TASK TO CARRY OUT: Return the listing verbatim, images left out.

'''

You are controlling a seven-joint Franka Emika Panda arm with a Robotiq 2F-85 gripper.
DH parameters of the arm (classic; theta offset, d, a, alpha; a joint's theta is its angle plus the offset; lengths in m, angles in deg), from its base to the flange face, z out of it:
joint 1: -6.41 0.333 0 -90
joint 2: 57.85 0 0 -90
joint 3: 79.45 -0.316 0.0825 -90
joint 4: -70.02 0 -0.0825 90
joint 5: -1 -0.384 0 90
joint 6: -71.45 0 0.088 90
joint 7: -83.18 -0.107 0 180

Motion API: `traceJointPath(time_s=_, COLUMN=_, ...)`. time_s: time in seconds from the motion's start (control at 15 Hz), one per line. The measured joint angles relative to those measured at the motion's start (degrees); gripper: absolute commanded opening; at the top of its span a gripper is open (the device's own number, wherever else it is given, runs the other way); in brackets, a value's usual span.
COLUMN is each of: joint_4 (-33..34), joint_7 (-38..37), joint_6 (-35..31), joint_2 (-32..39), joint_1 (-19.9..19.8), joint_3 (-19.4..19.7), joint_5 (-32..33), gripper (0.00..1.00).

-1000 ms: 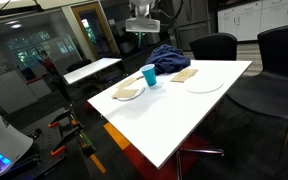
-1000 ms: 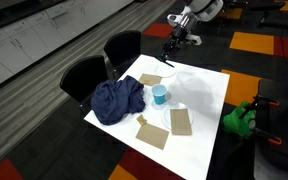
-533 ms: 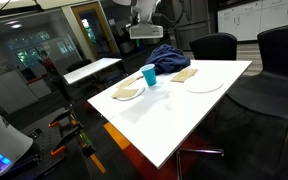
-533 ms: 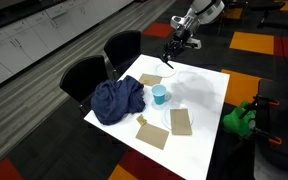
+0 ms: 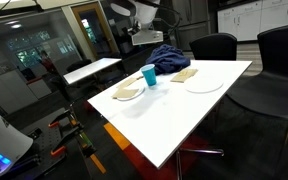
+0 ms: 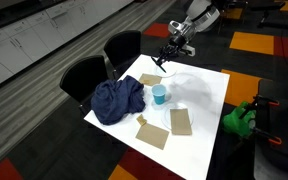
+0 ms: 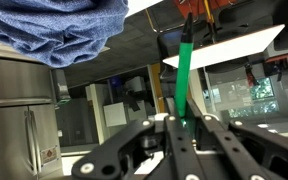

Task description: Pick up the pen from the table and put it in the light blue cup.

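Observation:
My gripper (image 7: 182, 122) is shut on a green pen (image 7: 185, 80) that sticks out past the fingertips in the wrist view. In both exterior views the gripper (image 6: 170, 57) (image 5: 132, 40) hangs in the air over the table's far edge, well above the surface. The light blue cup (image 6: 160, 95) (image 5: 149, 76) stands upright on the white table (image 6: 209, 110), below the gripper and off to one side, next to a dark blue cloth (image 6: 117, 100). The cup is out of the wrist view.
The blue cloth (image 7: 59, 25) fills the wrist view's top left. Brown napkins (image 6: 180, 121) (image 6: 151, 132) (image 6: 150, 79) and a white plate (image 5: 204, 84) lie on the table. Black chairs (image 6: 123, 47) (image 6: 84, 75) stand along one side.
The gripper with the pen has moved down and toward the cup's side of the table. Nothing on the table has moved.

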Motion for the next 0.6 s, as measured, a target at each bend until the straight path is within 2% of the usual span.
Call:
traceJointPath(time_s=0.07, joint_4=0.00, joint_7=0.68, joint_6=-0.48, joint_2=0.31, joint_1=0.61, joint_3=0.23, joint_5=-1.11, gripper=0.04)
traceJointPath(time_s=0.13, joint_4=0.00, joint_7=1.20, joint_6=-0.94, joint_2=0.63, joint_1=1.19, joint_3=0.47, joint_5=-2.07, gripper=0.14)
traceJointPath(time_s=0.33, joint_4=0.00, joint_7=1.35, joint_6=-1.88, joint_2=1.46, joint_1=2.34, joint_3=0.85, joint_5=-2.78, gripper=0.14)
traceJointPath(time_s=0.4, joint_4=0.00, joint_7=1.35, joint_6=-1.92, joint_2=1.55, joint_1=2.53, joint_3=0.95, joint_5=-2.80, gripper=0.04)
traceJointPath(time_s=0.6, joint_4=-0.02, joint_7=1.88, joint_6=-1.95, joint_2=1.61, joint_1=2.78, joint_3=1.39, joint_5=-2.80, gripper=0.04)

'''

RESPONSE TO THE TASK:
You are controlling a seven-joint Franka Emika Panda arm with a Robotiq 2F-85 gripper.
DH parameters of the arm (classic; theta offset, d, a, alpha; a joint's theta is its angle plus the offset; lengths in m, angles in deg), from its base to the flange face, z out of it:
joint 1: -6.41 0.333 0 -90
joint 2: 57.85 0 0 -90
joint 3: 79.45 -0.316 0.0825 -90
joint 4: -70.02 0 -0.0825 90
joint 5: -1 -0.384 0 90
joint 6: -71.45 0 0.088 90
joint 7: -83.18 -0.107 0 180

Motion API: `traceJointPath(time_s=_, COLUMN=_, ...)`. time_s: time in seconds from the motion's start (control at 15 Hz), one per line. The measured joint angles relative to those measured at the motion's start (degrees); gripper: absolute commanded opening; at the top of its span a gripper is open (the device's own number, wherever else it is given, runs the other way); in brackets, a value's usual span.
COLUMN is each of: joint_4 (-33..34), joint_7 (-38..37), joint_6 (-35..31), joint_2 (-32..39), joint_1 (-19.9..19.8), joint_3 (-19.4..19.7), joint_5 (-32..33), gripper (0.00..1.00).

-1000 ms: 
-1000 ms: 
-533 ms: 
-533 ms: 
+0 ms: 
+0 ms: 
+0 ms: 

Task description: Pick up the pen from the table and put it in the light blue cup.

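Observation:
My gripper (image 7: 182, 122) is shut on a green pen (image 7: 185, 80) that sticks out past the fingertips in the wrist view. In both exterior views the gripper (image 6: 170, 57) (image 5: 132, 40) hangs in the air over the table's far edge, well above the surface. The light blue cup (image 6: 160, 95) (image 5: 149, 76) stands upright on the white table (image 6: 209, 110), below the gripper and off to one side, next to a dark blue cloth (image 6: 117, 100). The cup is out of the wrist view.
The blue cloth (image 7: 59, 25) fills the wrist view's top left. Brown napkins (image 6: 180, 121) (image 6: 151, 132) (image 6: 150, 79) and a white plate (image 5: 204, 84) lie on the table. Black chairs (image 6: 123, 47) (image 6: 84, 75) stand along one side.
The gripper with the pen has moved down and toward the cup's side of the table. Nothing on the table has moved.
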
Motion for the next 0.6 s, as measured, a target at each bend until the straight path is within 2% of the usual span.
Call:
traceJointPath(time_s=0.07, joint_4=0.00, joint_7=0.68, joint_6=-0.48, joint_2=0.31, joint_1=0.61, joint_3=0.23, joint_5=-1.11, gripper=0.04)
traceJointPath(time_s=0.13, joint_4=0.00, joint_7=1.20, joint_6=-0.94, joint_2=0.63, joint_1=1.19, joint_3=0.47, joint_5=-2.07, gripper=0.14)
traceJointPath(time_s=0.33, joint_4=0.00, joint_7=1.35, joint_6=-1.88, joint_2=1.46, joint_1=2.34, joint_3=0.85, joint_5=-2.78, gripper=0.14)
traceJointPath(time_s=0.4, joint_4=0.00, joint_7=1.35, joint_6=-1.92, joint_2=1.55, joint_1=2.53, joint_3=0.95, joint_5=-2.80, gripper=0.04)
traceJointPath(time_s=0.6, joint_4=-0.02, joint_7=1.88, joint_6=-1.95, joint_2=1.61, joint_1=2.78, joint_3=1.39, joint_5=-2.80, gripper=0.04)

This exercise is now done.